§ What to do: Each line of the listing must be set down exactly as it stands.

:: Stored data

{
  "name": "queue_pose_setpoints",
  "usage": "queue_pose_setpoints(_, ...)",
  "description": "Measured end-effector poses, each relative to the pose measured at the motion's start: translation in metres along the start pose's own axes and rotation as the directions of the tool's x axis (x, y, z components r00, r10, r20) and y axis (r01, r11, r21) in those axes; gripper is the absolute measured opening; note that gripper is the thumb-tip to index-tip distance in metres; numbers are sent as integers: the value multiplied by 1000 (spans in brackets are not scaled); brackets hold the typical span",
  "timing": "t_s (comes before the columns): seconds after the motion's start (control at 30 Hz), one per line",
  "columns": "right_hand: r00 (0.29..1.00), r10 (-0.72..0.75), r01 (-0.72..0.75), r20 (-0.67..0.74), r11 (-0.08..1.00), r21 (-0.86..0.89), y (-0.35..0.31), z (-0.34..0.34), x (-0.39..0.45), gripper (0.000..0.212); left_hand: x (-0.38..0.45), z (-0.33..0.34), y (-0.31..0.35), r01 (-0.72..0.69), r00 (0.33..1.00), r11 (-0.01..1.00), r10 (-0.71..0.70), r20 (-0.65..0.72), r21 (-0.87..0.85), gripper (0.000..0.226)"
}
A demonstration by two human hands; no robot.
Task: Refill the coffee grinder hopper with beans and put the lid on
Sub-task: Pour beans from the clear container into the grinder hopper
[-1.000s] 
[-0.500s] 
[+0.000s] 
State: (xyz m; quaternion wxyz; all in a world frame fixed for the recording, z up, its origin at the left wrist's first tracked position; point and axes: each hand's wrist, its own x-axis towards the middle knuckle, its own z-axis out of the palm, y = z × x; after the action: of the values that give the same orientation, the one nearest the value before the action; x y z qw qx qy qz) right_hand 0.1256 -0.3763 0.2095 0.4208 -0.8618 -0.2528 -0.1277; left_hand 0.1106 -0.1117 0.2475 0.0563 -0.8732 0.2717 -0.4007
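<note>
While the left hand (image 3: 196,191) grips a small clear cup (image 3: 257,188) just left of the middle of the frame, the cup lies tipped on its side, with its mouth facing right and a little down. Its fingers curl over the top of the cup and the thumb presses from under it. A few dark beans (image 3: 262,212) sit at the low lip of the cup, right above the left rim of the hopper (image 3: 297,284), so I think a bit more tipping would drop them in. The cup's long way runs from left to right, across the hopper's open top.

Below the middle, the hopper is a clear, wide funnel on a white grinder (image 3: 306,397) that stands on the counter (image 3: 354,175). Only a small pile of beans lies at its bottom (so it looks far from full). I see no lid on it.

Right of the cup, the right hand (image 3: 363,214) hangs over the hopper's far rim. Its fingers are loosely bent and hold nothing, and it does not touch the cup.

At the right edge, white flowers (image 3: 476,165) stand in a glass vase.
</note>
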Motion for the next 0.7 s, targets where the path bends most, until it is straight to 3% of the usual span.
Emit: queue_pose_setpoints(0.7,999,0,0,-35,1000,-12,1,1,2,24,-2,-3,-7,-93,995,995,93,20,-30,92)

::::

§ Completed exercise:
{
  "name": "queue_pose_setpoints",
  "usage": "queue_pose_setpoints(_, ...)",
  "description": "Measured end-effector poses, each relative to the pose measured at the motion's start: translation in metres along the start pose's own axes and rotation as the directions of the tool's x axis (x, y, z components r00, r10, r20) and y axis (r01, r11, r21) in those axes; gripper is the absolute measured opening; note that gripper is the thumb-tip to index-tip distance in metres; numbers are sent as integers: the value multiplied by 1000 (spans in brackets are not scaled); brackets hold the typical span",
  "timing": "t_s (comes before the columns): seconds after the motion's start (control at 30 Hz), one per line",
  "columns": "right_hand: r00 (0.29..1.00), r10 (-0.72..0.75), r01 (-0.72..0.75), r20 (-0.67..0.74), r11 (-0.08..1.00), r21 (-0.86..0.89), y (-0.35..0.31), z (-0.34..0.34), x (-0.39..0.45), gripper (0.000..0.212); left_hand: x (-0.38..0.45), z (-0.33..0.34), y (-0.31..0.35), r01 (-0.72..0.69), r00 (0.33..1.00), r11 (-0.01..1.00), r10 (-0.71..0.70), r20 (-0.65..0.72), r21 (-0.87..0.85), gripper (0.000..0.226)"
}
A demonstration by two human hands; no robot.
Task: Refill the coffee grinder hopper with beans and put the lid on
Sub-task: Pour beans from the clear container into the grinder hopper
[-1.000s] 
[-0.500s] 
[+0.000s] 
State: (xyz m; quaternion wxyz; all in a world frame fixed for the recording, z up, its origin at the left wrist's first tracked position; point and axes: each hand's wrist, its own x-axis towards the middle knuckle, its own z-axis out of the palm, y = z × x; after the action: of the values that give the same orientation, the one nearest the value before the action; x y z qw qx qy qz) right_hand 0.1256 -0.3763 0.2095 0.4208 -0.8618 -0.2528 -0.1277; left_hand 0.1106 -0.1117 0.2475 0.0563 -0.8732 0.2717 -0.4007
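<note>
While the left hand (image 3: 196,191) grips a small clear cup (image 3: 257,188) just left of the middle of the frame, the cup lies tipped on its side, with its mouth facing right and a little down. Its fingers curl over the top of the cup and the thumb presses from under it. A few dark beans (image 3: 262,212) sit at the low lip of the cup, right above the left rim of the hopper (image 3: 297,284), so I think a bit more tipping would drop them in. The cup's long way runs from left to right, across the hopper's open top.

Below the middle, the hopper is a clear, wide funnel on a white grinder (image 3: 306,397) that stands on the counter (image 3: 354,175). Only a small pile of beans lies at its bottom (so it looks far from full). I see no lid on it.

Right of the cup, the right hand (image 3: 363,214) hangs over the hopper's far rim. Its fingers are loosely bent and hold nothing, and it does not touch the cup.

At the right edge, white flowers (image 3: 476,165) stand in a glass vase.
</note>
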Motion for the next 0.7 s, targets where the path bends most, until it is straight to 3% of the usual span.
Emit: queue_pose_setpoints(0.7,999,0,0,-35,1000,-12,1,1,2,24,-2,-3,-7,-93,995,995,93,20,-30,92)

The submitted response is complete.